### [Problem statement]
In the records below, reproduce exactly the lines from the one containing "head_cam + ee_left" through the one containing "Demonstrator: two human", both included, and omit the pictures.

### [Provided information]
* * *

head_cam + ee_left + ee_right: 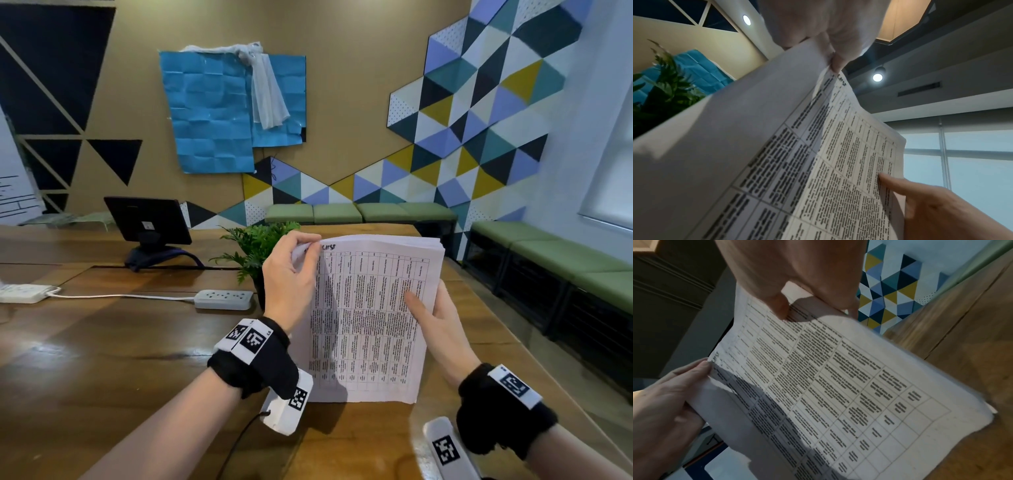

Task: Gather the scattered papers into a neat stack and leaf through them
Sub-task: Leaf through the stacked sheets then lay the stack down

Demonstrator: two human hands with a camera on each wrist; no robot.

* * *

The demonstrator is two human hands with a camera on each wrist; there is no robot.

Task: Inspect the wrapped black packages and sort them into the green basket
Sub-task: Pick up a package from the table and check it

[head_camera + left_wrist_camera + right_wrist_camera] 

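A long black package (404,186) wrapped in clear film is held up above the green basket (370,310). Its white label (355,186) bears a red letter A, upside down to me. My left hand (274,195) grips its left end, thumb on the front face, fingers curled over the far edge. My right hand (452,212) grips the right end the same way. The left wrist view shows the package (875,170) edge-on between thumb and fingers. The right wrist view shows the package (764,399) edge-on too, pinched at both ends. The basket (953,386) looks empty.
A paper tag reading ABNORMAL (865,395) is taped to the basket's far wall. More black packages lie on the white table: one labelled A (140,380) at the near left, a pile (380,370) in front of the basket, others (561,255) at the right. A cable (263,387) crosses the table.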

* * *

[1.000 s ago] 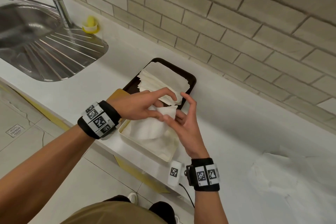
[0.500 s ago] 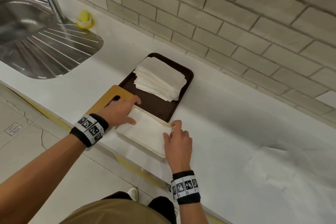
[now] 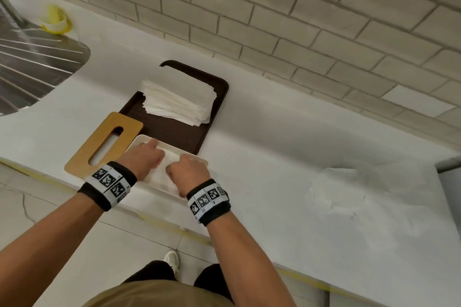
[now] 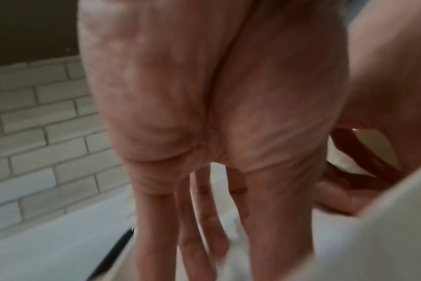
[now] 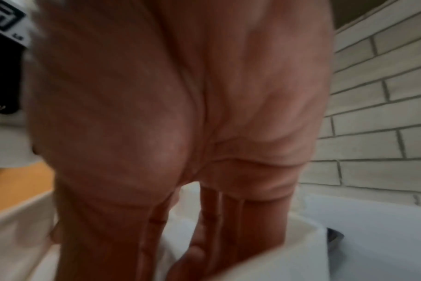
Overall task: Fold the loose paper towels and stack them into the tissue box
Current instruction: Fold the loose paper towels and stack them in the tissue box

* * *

### [Answer for the task]
head_cam + ee_left + ee_right: 

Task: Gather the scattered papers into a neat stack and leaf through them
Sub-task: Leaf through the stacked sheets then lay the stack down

Demonstrator: two human hands with a camera on each wrist; no robot.

The answer has now been finished.